Problem requirements >> Below are entries with pictures among them; reproduce exactly, and only, the lines from the one containing "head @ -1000" down to the one containing "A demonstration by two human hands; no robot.", without the pictures.

Records provided >>
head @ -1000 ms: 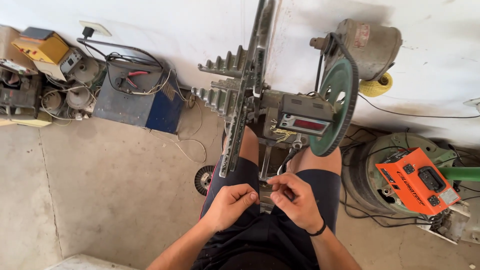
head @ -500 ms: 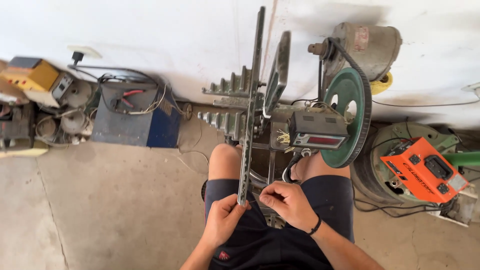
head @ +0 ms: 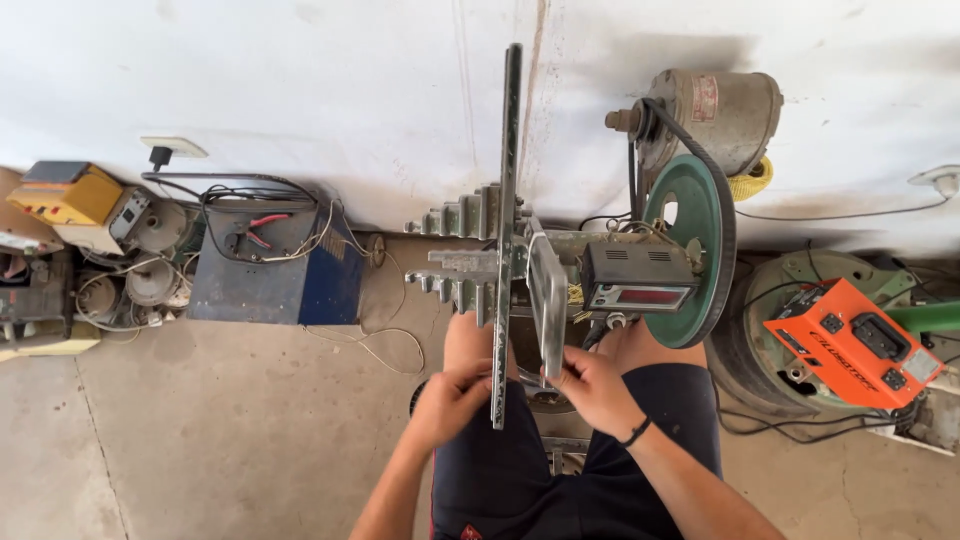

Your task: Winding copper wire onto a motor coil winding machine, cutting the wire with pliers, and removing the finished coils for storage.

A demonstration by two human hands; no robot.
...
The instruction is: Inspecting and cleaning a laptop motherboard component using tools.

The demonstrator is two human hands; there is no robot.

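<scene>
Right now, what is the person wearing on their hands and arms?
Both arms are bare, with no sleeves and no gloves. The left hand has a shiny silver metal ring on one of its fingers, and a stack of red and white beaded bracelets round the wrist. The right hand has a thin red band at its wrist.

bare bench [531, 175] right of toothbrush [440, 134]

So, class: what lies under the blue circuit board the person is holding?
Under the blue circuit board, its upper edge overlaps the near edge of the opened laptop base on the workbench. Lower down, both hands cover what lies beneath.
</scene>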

Response box >>
head @ -1000 ms: 
head @ -500 ms: 
head @ +0 ms: 

Your task: Winding copper wire onto a motor coil winding machine, cutting the wire with pliers, and removing the finished coils for storage.

A demonstration by two human hands; no robot.

The response is now finished.